Type the data below again exactly. Omit all pictures.

=== Input data ===

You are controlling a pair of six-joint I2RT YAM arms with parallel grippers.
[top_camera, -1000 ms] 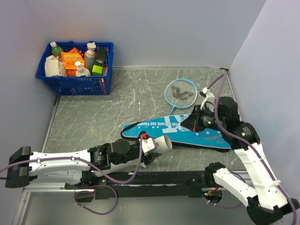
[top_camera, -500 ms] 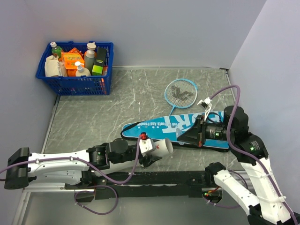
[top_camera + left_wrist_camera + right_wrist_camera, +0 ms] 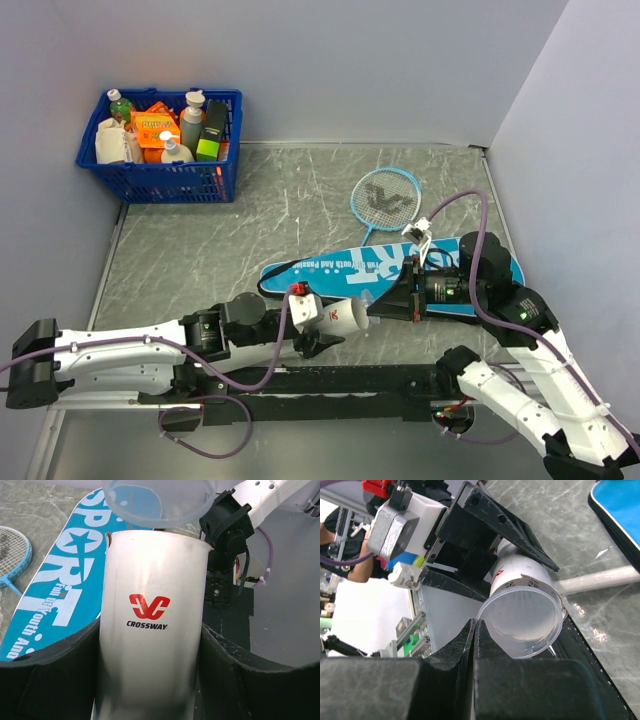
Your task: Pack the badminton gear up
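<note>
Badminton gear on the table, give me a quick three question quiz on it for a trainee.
1. True or false: the head of the racket is tucked inside the teal cover.
2. Which end effector grips the white tube? A left, B right, C neither.
3. Fill in: the black word printed on the tube is ____.
Key: 1 false, the head lies bare on the table beyond the cover. 2 A, the left end effector. 3 CROSSWAY.
</note>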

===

* _Exercise output_:
You are controlling a pair of six-joint I2RT YAM arms with parallel grippers.
[top_camera, -1000 ms] 
[top_camera, -500 ms] 
[top_camera + left_wrist_camera + right_wrist_camera, +0 ms] 
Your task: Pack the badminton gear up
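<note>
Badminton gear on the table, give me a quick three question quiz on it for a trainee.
1. True or false: the head of the racket is tucked inside the teal cover.
2. Which end effector grips the white tube? A left, B right, C neither.
3. Fill in: the black word printed on the tube is ____.
Key: 1 false, the head lies bare on the table beyond the cover. 2 A, the left end effector. 3 CROSSWAY.
</note>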

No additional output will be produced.